- **To do**
Having located "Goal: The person" in the records below, repeat exactly the line it is on and all subsequent lines, ending with the last.
--- Extracted information Enclosed Below ---
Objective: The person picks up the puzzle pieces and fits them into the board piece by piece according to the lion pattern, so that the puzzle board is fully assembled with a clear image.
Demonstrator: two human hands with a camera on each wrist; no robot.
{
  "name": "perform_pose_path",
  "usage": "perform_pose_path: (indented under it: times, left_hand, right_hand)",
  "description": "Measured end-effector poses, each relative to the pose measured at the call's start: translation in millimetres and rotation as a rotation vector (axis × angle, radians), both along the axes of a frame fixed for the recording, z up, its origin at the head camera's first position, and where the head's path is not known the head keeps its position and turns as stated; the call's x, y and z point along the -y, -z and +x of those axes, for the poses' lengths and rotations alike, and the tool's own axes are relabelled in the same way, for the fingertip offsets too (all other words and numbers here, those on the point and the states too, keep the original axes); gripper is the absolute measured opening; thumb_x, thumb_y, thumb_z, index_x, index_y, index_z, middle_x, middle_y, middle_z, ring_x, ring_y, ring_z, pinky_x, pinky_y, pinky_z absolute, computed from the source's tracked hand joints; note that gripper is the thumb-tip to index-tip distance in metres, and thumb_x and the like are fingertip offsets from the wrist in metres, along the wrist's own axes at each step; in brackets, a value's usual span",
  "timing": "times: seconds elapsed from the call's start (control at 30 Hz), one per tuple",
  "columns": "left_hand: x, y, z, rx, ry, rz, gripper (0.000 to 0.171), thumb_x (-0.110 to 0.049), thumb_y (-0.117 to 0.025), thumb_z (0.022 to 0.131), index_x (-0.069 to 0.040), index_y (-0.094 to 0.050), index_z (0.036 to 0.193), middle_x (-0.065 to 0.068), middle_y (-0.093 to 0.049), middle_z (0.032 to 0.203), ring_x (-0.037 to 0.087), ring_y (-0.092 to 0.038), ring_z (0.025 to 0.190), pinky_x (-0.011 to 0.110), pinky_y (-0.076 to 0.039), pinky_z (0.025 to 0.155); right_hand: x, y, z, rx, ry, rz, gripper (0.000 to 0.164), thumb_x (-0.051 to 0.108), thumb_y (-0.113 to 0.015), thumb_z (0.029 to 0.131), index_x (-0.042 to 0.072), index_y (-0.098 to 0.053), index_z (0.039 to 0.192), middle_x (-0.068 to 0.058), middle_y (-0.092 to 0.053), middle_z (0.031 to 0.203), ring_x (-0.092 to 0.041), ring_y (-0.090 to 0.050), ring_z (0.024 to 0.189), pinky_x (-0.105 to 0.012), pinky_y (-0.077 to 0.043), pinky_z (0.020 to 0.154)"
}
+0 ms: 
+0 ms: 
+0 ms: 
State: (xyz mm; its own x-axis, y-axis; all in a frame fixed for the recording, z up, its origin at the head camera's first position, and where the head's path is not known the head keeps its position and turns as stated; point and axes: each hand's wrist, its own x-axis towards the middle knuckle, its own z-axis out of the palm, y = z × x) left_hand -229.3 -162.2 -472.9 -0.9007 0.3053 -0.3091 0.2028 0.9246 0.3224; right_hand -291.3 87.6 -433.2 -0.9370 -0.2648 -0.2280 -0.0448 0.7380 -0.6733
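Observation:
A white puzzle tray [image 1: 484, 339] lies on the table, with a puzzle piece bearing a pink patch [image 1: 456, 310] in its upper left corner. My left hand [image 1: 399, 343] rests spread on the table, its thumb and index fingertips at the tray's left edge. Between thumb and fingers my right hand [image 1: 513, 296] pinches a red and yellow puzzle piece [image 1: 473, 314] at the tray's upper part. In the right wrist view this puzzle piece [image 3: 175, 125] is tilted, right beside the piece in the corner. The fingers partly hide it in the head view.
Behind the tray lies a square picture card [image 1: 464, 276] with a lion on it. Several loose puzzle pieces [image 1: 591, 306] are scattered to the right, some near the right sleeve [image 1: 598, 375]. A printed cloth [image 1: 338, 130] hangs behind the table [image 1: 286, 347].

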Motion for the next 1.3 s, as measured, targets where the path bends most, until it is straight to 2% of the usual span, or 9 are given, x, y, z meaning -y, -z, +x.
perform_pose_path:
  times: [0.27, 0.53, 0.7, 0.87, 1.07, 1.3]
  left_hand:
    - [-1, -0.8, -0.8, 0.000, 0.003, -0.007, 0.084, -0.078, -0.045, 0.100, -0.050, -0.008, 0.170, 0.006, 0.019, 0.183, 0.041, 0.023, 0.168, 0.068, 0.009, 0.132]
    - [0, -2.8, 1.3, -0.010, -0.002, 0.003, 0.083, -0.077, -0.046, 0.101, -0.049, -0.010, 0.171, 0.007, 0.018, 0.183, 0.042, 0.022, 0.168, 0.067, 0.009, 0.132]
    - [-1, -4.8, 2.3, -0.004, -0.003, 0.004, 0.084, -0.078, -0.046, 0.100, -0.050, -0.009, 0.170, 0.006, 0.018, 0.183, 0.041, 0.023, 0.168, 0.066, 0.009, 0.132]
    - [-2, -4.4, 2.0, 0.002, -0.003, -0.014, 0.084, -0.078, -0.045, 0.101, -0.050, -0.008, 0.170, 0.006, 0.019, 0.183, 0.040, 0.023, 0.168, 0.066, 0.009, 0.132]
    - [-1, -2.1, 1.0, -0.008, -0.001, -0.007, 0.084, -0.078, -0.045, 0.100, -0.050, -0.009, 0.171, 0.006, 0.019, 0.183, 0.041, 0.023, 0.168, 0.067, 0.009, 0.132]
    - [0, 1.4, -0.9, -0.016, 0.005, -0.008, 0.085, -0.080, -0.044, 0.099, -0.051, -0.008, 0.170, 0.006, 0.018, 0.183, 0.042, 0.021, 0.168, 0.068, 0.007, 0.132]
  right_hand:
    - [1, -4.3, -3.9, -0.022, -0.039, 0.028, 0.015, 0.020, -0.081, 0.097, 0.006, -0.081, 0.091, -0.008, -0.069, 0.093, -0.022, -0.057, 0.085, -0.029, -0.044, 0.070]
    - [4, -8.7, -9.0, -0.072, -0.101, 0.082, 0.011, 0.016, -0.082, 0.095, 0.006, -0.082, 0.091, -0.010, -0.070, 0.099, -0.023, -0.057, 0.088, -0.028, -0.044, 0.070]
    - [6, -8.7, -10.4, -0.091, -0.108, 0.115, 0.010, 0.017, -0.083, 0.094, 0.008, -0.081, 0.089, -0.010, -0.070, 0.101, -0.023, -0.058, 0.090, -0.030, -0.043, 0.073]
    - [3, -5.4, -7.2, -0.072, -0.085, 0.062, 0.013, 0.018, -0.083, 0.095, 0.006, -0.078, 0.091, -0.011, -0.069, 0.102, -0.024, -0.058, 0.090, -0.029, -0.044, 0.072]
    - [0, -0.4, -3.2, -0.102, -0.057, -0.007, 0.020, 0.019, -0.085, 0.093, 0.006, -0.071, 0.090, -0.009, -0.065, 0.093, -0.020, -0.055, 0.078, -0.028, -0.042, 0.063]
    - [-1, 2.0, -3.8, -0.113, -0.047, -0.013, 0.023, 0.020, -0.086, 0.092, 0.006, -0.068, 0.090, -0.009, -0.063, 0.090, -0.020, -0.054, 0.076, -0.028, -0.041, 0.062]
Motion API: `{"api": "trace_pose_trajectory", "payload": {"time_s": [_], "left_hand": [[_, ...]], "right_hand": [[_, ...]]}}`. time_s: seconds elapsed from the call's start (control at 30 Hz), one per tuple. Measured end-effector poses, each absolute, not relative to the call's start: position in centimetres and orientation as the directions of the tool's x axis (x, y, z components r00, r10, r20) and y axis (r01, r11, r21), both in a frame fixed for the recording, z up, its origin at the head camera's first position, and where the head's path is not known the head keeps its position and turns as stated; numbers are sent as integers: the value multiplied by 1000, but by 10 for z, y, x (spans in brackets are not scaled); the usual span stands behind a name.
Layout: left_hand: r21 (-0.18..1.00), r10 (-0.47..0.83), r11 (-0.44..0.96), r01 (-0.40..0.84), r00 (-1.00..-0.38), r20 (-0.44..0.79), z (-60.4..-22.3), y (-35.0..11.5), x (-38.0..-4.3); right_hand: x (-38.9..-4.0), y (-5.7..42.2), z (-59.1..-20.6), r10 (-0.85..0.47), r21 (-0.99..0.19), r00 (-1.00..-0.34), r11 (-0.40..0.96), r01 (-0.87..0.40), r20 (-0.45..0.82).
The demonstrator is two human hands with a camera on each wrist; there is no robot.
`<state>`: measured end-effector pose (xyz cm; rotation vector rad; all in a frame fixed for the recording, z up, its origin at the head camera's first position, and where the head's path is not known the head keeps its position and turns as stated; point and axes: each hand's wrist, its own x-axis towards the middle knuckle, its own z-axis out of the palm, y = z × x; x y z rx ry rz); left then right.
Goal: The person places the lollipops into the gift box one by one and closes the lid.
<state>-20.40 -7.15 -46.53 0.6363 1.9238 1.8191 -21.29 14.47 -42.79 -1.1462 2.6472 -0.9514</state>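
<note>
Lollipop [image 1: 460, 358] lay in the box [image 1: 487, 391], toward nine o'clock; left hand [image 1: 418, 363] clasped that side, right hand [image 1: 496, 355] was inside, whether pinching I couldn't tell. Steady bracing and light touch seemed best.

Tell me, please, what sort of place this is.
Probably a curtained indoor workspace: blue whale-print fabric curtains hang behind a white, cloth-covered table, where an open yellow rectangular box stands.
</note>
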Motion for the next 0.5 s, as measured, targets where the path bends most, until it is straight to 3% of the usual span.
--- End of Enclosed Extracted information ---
- **Answer section**
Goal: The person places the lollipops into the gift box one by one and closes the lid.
<state>-20.40 -7.15 -46.53 0.6363 1.9238 1.8191 -21.29 14.47 -42.79 -1.1462 2.6472 -0.9514</state>
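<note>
Lollipop [image 1: 460, 358] lay in the box [image 1: 487, 391], toward nine o'clock; left hand [image 1: 418, 363] clasped that side, right hand [image 1: 496, 355] was inside, whether pinching I couldn't tell. Steady bracing and light touch seemed best.

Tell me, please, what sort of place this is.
Probably a curtained indoor workspace: blue whale-print fabric curtains hang behind a white, cloth-covered table, where an open yellow rectangular box stands.
</note>
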Motion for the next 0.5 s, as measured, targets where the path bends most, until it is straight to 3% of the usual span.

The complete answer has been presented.